Streams

Overview
An example problem
- A for-each loop solution
- A streams solution
Common stream operations
- filter
- map
- reduce
Streams are not data structures
What is “streaming”?

Overview

Having learned about lambdas in the previous lesson, we will learn about a related construct in Java called streams. Lambdas and streams are often used together.

Streams allow us to take a series of computations we mean to perform on a collection of data, and compose them into a “pipeline”.

In this lesson, we’ll start with concrete examples of using the Streams API, since on the surface there is very little new or unfamiliar happening here. Following this, there is a brief discussion about what exactly is meant by “streaming”, and some of the underlying properties of streams in Java that are important to know about.

An example problem

Before we start, let’s recall the map and filter patterns that we talked about in the previous lesson.

In the map pattern, we define a function that describes a computation that we want to perform on each item in a collection. The map applies that function to each item in the list and returns a new list containing the results (i.e., the result of applying the function to each item in the original list).
In the filter pattern, we define a predicate that describes a condition we want to check for each item in a collection. The filter tests each item against that condition, and returns a list containing the items that “pass” or “satisfy” the predicate.

Continuing with our examples of Album objects, let’s suppose we have a list of Albums that we are working with. For the purposes of this example, let’s assume Album objects have the following fields:

String title
String artist
int year
long unitsSold
double price

We are given the following problem prompt:

Write a program that consumes a list of Album objects, and, for the Albums released after the year 2000, computes the average number of units they have sold.

Let’s consider two solutions to this problem: one using regular for-each loops, like we are used to, and one using streams and lambdas.

A `for-each` loop solution

As you read the code below, try to identify usage of the map or filter patterns.

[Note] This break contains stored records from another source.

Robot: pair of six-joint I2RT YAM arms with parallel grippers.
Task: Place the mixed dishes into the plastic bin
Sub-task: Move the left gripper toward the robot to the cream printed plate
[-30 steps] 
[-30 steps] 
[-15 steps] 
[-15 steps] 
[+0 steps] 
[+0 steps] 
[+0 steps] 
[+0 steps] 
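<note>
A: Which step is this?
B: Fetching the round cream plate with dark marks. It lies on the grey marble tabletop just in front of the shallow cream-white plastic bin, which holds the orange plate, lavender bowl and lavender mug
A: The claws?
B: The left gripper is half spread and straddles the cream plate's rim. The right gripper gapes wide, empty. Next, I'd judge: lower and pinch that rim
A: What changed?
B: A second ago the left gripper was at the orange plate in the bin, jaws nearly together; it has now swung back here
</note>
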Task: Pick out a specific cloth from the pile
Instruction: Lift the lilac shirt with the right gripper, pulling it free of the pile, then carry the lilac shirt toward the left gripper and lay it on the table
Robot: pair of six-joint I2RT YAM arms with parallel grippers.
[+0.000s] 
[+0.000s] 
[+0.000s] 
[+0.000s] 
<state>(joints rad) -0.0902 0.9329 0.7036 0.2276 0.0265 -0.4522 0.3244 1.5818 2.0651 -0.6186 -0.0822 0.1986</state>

public static double averageSalesAfter2000(List<Album> albums) {
  long sum = 0;
  int albumsAfter2000 = 0;

  for (Album current : albums) {
    if (album.getYear() > 2000) {
      long sales = album.getSales();
      sum = sum + sales;
      albumsAfter2000 = albumsAfter2000 + 1;
    }
  }

  if (albumsAfter2000 > 0) {
    return sum / albumsAfter2000;
  } else {
    return 0;
  }
}

A streams solution

The same problem can be solved using streams. The code is below, and an explanation of each line follows.

public static double averageSalesAfter2000(List<Album> albums) {
  OptionalDouble result =  albums.stream() // Stream<Album>
    .filter(a -> a.getYear() > 2000) // Stream<Album>
    .mapToLong(a -> a.getUnitsSold()) // LongStream 
    .average(); // OptionalDouble

  // After filtering, there may not be any albums left.
  // In that case, we just return 0.
  return result.orElse(0);
}

In the code above, we have organised a series of computations into a stream pipeline.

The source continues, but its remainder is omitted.